# GMIT HDip Data Analysis 2020. Machine Learning and Statistics  

### Task 1 : Obtain approximation of $\sqrt{2}$ to 100 decimal places in Python (without using library functions)


$\sqrt{2}$ is an irrational number - it cannot be rendered exactly as a fraction, or in decimal notation, no matter how many decimal places are specified [1].   
One way of approximating the value is provided by Newton's Method. An iteration using the formula $$x_{n+1} = \frac{1}{2}(x_n + \frac{a}{x_n}) $$ approximates the $\sqrt{a}$, with each subsequent value of $x_{n+1}$ being closer to the actual value than $x_n$. A simple explanation of how it works is that if $x_n$ is too large, then $a/x_n$ will be smaller than the square root, and the mean value of $x_n$ and $a/x_n$ will be closer to the root than $x_n$ is. Similarly if $x_n$ is too small, $a/x_n$ is greater than the root and the mean of the sum is again closer than $x_n$ [2].   

[1] Proof that $\sqrt{2}$ is irrational ; https://www.homeschoolmath.net/teaching/proof_square_root_2_irrational.php  
[2] Square roots via Newton's method ; https://math.mit.edu/~stevenj/18.335/newton-sqrt.pdf  

Python code to demonstrate this, with a starting value of 1.5 (we know the square root of 2 is somewhere between 1 and 2), is given by :

In [3]:
# Approximate square root of 2 with a starting value of 1.5, using Newton's method
# We know the square root will be between 1 and 2, so we'll start at 1.5
ix = 1.5
new = 0
# Keep looping until the value produced by the last iteration equals that of the previous iteration
while (new != ix):
  new = ix
  ix = 0.5*(ix+2/ix)
# Display the result    
print(ix)
print(ix*ix)


1.414213562373095
1.9999999999999996


We see from running the above code that the square root is only calculated to 15 decimal places, and if we square the resulting value it doesn't quite equal 2. This is because of limitations in floating point arithmetic (arithmetic on non-whole numbers).
For example the decimal value 0.1 cannot be expressed exactly using the binary system employed by computers - it can only be approximated. This is true for all languages, not just Python.  
Floating point arithmetic in Python only provides accuracy to about 15 decimal places [3]. Integer arithmetic in Python however does not have this same level of constraint - the size of stored numbers is only restricted by hardware limitations [4].  
In order to achieve our required accuracy therefore we need to ensure all operations are carried out on integers, and not floating point numbers. We will replace the multiplication in the method above by 0.5 (a floating point number) with division by 2, and use the floor division operator '//' which returns the integer part of the result [5] instead of the simple division operator '/'. 

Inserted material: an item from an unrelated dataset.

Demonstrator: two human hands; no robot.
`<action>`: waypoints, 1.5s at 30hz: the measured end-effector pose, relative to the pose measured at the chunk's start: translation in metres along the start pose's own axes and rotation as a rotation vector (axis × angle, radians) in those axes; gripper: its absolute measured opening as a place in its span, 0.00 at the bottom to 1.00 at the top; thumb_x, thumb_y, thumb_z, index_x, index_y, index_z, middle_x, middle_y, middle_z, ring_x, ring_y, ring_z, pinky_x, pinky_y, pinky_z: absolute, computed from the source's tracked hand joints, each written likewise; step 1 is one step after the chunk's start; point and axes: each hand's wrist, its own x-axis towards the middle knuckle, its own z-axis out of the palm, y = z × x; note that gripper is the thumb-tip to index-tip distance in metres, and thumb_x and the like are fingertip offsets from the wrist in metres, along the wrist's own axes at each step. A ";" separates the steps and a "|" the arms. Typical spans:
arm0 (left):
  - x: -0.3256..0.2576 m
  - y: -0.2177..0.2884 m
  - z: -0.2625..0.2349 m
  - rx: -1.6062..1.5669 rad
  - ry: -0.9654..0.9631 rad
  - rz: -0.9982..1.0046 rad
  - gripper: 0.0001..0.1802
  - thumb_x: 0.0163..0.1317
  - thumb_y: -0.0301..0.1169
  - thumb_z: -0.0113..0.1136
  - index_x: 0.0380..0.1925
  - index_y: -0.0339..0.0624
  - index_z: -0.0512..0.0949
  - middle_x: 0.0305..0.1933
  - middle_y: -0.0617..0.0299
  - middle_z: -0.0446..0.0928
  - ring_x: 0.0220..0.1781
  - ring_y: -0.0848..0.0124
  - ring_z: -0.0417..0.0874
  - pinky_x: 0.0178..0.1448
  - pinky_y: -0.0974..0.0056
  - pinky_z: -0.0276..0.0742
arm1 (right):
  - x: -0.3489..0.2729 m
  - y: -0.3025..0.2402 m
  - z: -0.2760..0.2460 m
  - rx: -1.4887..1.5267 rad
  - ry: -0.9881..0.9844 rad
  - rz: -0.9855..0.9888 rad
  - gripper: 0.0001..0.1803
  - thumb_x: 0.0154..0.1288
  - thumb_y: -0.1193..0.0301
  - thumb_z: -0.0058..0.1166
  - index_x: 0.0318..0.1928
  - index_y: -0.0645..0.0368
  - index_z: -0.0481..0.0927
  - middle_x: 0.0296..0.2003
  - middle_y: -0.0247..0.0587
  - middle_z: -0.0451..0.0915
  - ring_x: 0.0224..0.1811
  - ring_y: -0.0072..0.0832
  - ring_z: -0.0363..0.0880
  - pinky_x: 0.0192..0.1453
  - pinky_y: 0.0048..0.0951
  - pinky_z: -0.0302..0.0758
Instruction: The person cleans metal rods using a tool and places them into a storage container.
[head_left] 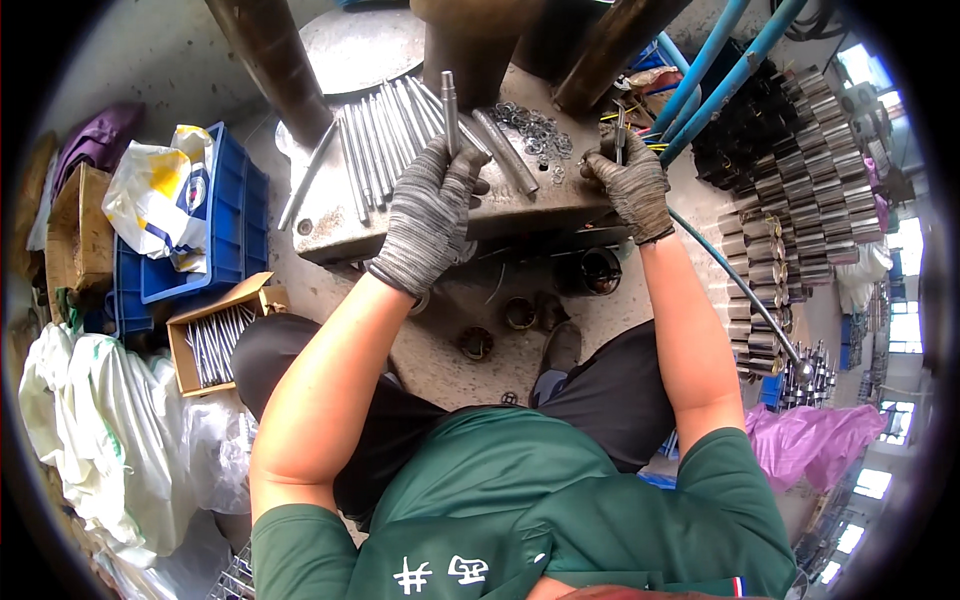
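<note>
The heavy metal desk [575, 207] spreads across the work area, with thick brown columns [270, 60] rising at its far side. To the right stand tall stacks of metal cylinders [800, 190]; on the left sit a blue crate [240, 215] and, nearer the person, an open carton [186, 358] of slim rods [215, 342].

Two gloved hands work over the near edge of the desk. The left hand [428, 205] has its grip clamped round the lower part of a stepped metal rod [449, 105], which stands nearly upright, its narrower end pointing up out of the fist. The right hand [632, 185], well apart from it, has thumb and fingers together, apparently on a slim metal piece [621, 135] that juts up between them — its lower end is hidden by the glove.

The step in hand looks like handling one rod singly; the next move seems to call for a steady left grip and careful alignment if the two pieces are to meet.

Beside the left hand lies a row of loose rods [375, 145], with one thicker bar [507, 152] to its right. Smallest of all — a scatter of metal rings [535, 130] lies between the hands, touched by neither.
</note>
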 end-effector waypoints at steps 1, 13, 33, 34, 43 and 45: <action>-0.002 0.004 0.004 -0.109 0.005 0.006 0.16 0.82 0.44 0.50 0.49 0.43 0.78 0.44 0.62 0.86 0.32 0.79 0.82 0.34 0.76 0.76 | 0.001 0.002 -0.002 -0.003 -0.002 0.001 0.10 0.65 0.77 0.63 0.43 0.63 0.76 0.30 0.39 0.83 0.30 0.23 0.83 0.37 0.27 0.82; -0.002 0.001 0.006 -0.013 -0.027 -0.101 0.19 0.81 0.44 0.52 0.53 0.39 0.79 0.35 0.67 0.83 0.20 0.85 0.73 0.23 0.79 0.68 | -0.001 -0.012 0.003 -0.088 -0.052 0.055 0.19 0.61 0.82 0.60 0.52 0.62 0.74 0.36 0.37 0.81 0.31 0.25 0.83 0.34 0.25 0.82; -0.006 -0.002 0.014 -0.193 -0.150 -0.272 0.12 0.77 0.31 0.56 0.54 0.36 0.78 0.34 0.60 0.84 0.17 0.82 0.74 0.17 0.75 0.66 | 0.006 -0.021 0.004 -0.173 -0.104 0.297 0.18 0.69 0.78 0.60 0.57 0.58 0.73 0.36 0.37 0.83 0.27 0.23 0.81 0.26 0.24 0.77; -0.006 -0.004 0.014 -0.170 -0.156 -0.267 0.12 0.77 0.31 0.56 0.53 0.36 0.78 0.34 0.60 0.84 0.17 0.82 0.74 0.17 0.75 0.66 | 0.005 -0.024 0.007 -0.188 -0.108 0.297 0.17 0.69 0.77 0.60 0.56 0.58 0.74 0.36 0.37 0.83 0.26 0.22 0.80 0.26 0.24 0.76; -0.007 -0.004 0.015 -0.168 -0.159 -0.290 0.11 0.77 0.31 0.56 0.53 0.37 0.77 0.33 0.61 0.83 0.16 0.81 0.74 0.17 0.74 0.67 | -0.010 -0.024 -0.008 -0.649 -0.176 -0.205 0.13 0.63 0.73 0.64 0.47 0.62 0.79 0.36 0.43 0.86 0.40 0.36 0.87 0.47 0.36 0.82; -0.008 -0.005 0.015 -0.169 -0.161 -0.275 0.11 0.77 0.31 0.56 0.53 0.36 0.77 0.33 0.61 0.83 0.16 0.81 0.74 0.17 0.74 0.67 | -0.014 -0.023 -0.002 -0.714 -0.182 -0.302 0.14 0.62 0.71 0.66 0.45 0.61 0.79 0.37 0.50 0.86 0.41 0.47 0.86 0.49 0.41 0.81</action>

To obtain 100 decimal places using Newton's method we will need to start with an integer squared value containing the required
number (2 in this case) followed by 200 zeros (as $x^n * x^n = x^{2n}$). When we have the square root of this (to the accuracy of an integer followed by 100 zeros) we will format the result to insert a decimal point after the whole number part of the answer.  

(The created function is called 'sqrt2' as that's what we're told to do, but it will allow a positive integer argument so that 
 it can be tested against a number we know the exact root of - 4)

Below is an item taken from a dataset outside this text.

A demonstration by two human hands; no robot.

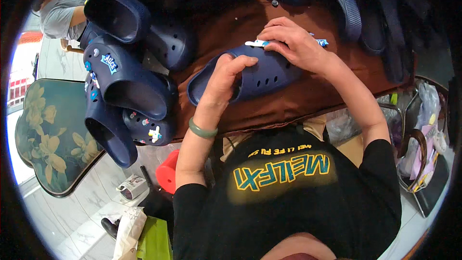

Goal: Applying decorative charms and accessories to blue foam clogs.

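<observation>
The navy clog (272, 73) lies on the brown-draped worktop (219, 29), gripped by the left hand (222, 79), while the right hand (301, 48) pinches a white charm (253, 44) at its far edge, where uneven pressure could make the charm slip.

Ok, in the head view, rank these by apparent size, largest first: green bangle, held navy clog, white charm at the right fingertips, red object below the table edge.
1. Held navy clog
2. Red object, partly hidden
3. Green bangle
4. White charm, partly covered by fingers
</observation>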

[3] Floating point arithmetic: issues and limitations ; https://python.readthedocs.io/en/latest/tutorial/floatingpoint.html  
[4] Numbers in Python; https://realpython.com/python-numbers/  
[5] Floor division; https://python-reference.readthedocs.io/en/latest/docs/operators/floor_division.html


In [4]:
def sqrt2(inum):
# Calculate the square root of an input positive integer to 100 decimal places.

# Create an integer of value 'inum' followed by 200 zeros (by creating a string and converting it to an integer).
# We will find the square root of this number, and then format it to appear as a decimal value with 100 decimal places.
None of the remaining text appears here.